EUROPE
EU medicines agency authorises first adapted COVID-19 booster vaccines

The European Medicines Agency (EMA) has greenlit two adapted mRNA COVID-19 vaccines targeting the original strain of COVID-19 as well as the BA.1 Omicron subvariant.

The variant-adapted vaccines are Comirnaty from Pfizer/BioNTech and Spikevax from Moderna, which were approved during an extraordinary meeting of EMA’s Committee for Medicinal Products for Human Use (CHMP) on Thursday (September 1).

Following the EMA’s decision, EU Health Commissioner Stella Kyriakides said in a statement that “we will now proceed with an accelerated authorisation of these vaccines to ensure that they can be rolled out quickly across the EU.”

“[The vaccines] are developed to offer increased, broader protection against current and future variants. Subject to the scientific assessment of the EMA, we also expect an opinion on Omicron BA.4 and BA.5 adapted vaccines in the coming weeks as part of our broad vaccines portfolio approach that has characterised our work since the outset,” she added.

Her statement included a call for EU member states to make sure to include the adapted booster vaccines in their vaccination campaigns, highlighting the importance of vaccination in the fight against coronavirus.

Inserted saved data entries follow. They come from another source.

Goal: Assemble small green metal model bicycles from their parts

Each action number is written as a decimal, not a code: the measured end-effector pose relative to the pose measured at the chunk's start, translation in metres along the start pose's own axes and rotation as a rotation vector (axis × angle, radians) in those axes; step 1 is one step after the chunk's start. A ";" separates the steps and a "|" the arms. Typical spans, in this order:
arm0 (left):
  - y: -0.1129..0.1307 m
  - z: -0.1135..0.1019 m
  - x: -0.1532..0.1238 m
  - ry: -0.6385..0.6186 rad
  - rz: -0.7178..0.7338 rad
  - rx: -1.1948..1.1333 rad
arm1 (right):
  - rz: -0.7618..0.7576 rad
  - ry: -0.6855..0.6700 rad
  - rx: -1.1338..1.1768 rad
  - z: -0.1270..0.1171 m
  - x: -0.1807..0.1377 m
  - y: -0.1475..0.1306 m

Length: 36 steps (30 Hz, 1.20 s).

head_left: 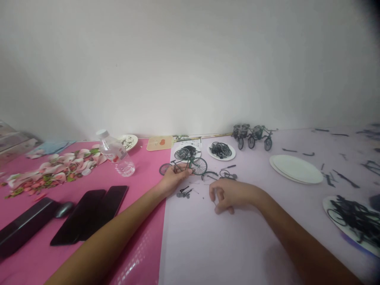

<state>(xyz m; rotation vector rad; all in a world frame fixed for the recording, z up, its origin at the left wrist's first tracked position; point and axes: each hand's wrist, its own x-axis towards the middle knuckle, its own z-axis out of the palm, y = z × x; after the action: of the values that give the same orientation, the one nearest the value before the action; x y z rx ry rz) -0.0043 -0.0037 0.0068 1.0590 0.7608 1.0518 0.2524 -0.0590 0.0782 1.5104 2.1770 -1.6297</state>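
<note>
My left hand (175,177) is closed around the frame of a small dark model bicycle (198,166), held upright just above the table. Its two spoked wheels stick out on either side of my fingers. To the right, my right hand (225,194) hovers low over the white surface with its fingers curled in a pinch. A thin sliver seems to be between the fingertips, too small to name. Small grey and black parts (183,194) lie between the hands. Just beyond the right hand are a loose wheel piece (227,174) and a small screwdriver (228,167).
Plates of black parts (234,155) stand behind and at the right, near stacked white plates (297,169). Several assembled model bicycles (252,135) line the wall. On the pink left side are a plastic bottle (115,153), phones (80,213) and artificial petals (63,166).
</note>
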 end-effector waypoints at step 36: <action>-0.001 0.001 0.001 0.008 0.028 -0.017 | 0.076 0.076 -0.124 0.009 0.003 -0.010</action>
<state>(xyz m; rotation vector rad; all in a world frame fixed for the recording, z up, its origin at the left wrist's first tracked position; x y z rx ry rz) -0.0030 -0.0028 0.0061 1.0537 0.7436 1.0846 0.2395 -0.0637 0.0791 1.6234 2.1830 -1.4094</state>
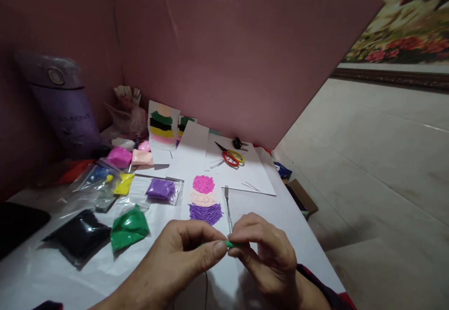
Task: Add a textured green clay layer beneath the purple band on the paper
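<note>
green modelling-clay roll (pixel 233 244) in a two-handed pinch: left portion between thumb and finger of left hand (pixel 194 249), right portion between thumb and fingers of right hand (pixel 268 251). location: above worktop (pixel 294 228), nearside of metal fork (pixel 228 205) and purple clay strips (pixel 205 213).

The one camera here sits on the person's head, facing forward and down, close over the left hand (pixel 191 249) and right hand (pixel 270 254), across the white table (pixel 280 214) toward the pink panel (pixel 228 57).
</note>
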`<state>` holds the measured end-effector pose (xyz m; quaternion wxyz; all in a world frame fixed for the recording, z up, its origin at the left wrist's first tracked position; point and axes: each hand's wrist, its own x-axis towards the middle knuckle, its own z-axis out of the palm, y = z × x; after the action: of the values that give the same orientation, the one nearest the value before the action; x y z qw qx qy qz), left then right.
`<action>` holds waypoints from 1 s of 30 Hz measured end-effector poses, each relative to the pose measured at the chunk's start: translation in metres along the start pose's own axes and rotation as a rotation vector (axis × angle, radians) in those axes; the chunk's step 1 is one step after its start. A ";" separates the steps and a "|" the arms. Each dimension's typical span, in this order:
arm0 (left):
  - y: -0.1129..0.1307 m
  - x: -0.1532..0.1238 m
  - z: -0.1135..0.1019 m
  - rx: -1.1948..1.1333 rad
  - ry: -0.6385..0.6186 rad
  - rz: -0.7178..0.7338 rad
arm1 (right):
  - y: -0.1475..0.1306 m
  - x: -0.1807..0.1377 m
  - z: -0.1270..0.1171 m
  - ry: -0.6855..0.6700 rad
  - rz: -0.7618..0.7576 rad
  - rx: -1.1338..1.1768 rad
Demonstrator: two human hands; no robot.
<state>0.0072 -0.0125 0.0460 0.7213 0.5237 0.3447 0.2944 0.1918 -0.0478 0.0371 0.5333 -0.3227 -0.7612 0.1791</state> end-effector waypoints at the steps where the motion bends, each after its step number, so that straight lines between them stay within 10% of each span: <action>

“To support member states’ efforts, the Commission will soon present actions for COVID-19 vaccination strategies and set out measures to help avoid a surge of COVID-19 this autumn and winter,” Kyriakides said, adding that the EMA and the European Centre for Disease Prevention and Control (ECDC) will publish their considerations on the roll-out of the adapted vaccines.

“We need to be ready to face another winter with COVID-19,” the health chief said.

Chasing the right variant

According to the ECDC’s latest overview of COVID-19, also published on Thursday, it is the Omicron sub-variant BA.5 which is currently driving infections on the European continent.

While the newly approved booster vaccines are not specifically targeted to this variant, but rather BA.1, UK authorities made clear that the adapted Spikevax vaccine has been “found to generate a good immune response against the Omicron sub-variants BA.4 and BA.5.”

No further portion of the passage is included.